Event Date: 26 June 2012
Room B18
Birkbeck Main Building
Birkbeck, University of London
Malet Street
London WC1E 7HX
The Department of Psychosocial Studies presents:
The MA Psychosocial Studies Annual Lecture
Professor Sam Binkley (Associate Professor of Sociology, Emerson College, Boston): Happiness as Enterprise: A Meditation on Governmentality and Neoliberal Life
Recent decades have seen an explosion of interest in the phenomenon of happiness spanning a range of popular media from self help books, popular psychology, new therapeutic practices and talk shows, spiritual mentoring, business management, education and relationship counseling. At the center of this development is an influential new field of “positive psychology”, whose scientific and medical credential has placed the concern with happiness in a new position of professional respectability while opening it to up a wide range of institutional applications. In settings as diverse as college education, business, military training, family, financial planning and in all facets of private existence, happiness has appeared as the object of a new technology of emotional self-optimization. As such, happiness has come to define a rationality of government that extends the logic of economic neoliberalism into the sphere of emotional self-management, and into the very temporalities of every conduct. As neoliberal governmentality, happiness induces subjects to engage their emotional lives in a spirit of enterprise, entrepreneurial endeavor and self-interested agency, within the horizon of an unfolding emotional telos. Happiness becomes a potential for individual wellbeing for which we take responsibility, but one which we must free from the constraining habits of dependence and passivity that are the inherited legacy of welfarism and social government. Combining theoretical argumentation, cultural analysis and historical explanation, this meditation provides a critical engagement with the field of governmentality studies which, it is argued, suffers from a deductive, deterministic and top-down model of power. The reading of happiness allows us to rethink governmentality research in a manner more sensitive to the mundane practices and everyday tasks of governmental conduct, and the unique and specific temporalities these practices imply.
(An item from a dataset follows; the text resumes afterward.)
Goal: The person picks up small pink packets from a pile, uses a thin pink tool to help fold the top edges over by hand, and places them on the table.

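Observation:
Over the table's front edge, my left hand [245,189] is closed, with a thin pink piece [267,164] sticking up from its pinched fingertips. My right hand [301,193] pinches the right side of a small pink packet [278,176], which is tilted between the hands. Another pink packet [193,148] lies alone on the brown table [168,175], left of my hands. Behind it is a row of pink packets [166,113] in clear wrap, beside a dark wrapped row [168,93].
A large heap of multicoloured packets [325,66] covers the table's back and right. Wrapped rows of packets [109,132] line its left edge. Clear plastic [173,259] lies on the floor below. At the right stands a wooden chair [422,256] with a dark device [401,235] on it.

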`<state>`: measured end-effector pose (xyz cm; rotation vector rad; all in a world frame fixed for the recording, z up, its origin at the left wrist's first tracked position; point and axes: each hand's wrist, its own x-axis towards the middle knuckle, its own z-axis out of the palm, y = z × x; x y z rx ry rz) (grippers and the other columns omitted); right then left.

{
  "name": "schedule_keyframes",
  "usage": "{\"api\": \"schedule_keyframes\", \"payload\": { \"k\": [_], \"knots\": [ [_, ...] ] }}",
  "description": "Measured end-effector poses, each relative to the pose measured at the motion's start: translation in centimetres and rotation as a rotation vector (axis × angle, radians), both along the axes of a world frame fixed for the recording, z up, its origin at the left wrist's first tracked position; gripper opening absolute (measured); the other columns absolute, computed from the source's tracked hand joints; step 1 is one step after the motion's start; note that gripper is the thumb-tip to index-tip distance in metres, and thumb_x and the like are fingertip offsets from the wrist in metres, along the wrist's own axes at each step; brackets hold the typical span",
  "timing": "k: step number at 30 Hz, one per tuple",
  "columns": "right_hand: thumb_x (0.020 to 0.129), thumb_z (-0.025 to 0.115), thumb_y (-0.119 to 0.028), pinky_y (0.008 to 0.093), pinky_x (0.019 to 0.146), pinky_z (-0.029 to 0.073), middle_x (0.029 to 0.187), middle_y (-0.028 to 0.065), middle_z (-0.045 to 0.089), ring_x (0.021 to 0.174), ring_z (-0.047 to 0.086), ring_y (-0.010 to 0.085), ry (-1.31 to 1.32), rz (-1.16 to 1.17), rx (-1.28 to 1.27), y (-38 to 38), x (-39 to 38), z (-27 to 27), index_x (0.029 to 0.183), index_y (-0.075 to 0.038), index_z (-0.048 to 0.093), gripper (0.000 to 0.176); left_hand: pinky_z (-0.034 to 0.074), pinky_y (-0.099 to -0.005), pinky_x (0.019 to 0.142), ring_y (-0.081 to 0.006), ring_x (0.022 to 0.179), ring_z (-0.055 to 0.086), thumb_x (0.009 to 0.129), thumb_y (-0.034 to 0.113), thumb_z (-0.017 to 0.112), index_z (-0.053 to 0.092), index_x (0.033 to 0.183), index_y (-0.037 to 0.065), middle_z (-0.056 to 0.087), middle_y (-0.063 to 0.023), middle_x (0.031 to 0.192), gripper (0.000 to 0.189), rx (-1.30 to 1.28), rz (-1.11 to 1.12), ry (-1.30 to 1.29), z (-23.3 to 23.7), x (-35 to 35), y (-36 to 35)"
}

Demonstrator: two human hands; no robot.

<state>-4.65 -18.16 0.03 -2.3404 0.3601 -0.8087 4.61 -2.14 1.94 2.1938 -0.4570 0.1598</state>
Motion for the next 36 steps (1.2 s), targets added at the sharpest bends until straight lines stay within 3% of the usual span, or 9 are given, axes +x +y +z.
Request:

Professor Binkley’s research considers the historical and social production of subjectivity in the context of contemporary lifestyle culture, employing theoretical frameworks derived from Pierre Bourdieu, Norbert Elias, Michel Foucault and others. He has undertaken varied inquiries into such phenomena as lifestyle movements of the 1970s, contemporary anti-consumerist movements, consumer cultures under Cuban socialism, the temporality of neo-liberalism and contemporary therapeutic culture, all with an eye toward the fashioning of reflexive subjectivity through lifestyle choice. His recent monograph, Getting Loose: Lifestyle Consumption in the 1970s (Duke University Press, 2007), examines the role of holistic discourse in the shaping of reflexive subjectivity, and its ultimate influence on lifestyle branding. He serves as co-editor of the journal Foucault Studies, and his articles have appeared in the Journal of Consumer Culture, Time and Society, Cultural Studies, Rethinking Marxism, The European Journal of Cultural Studies and the Journal for Cultural Research. He is currently working on a new book on neoliberalism, therapeutic culture, and the contemporary concern with subjective happiness.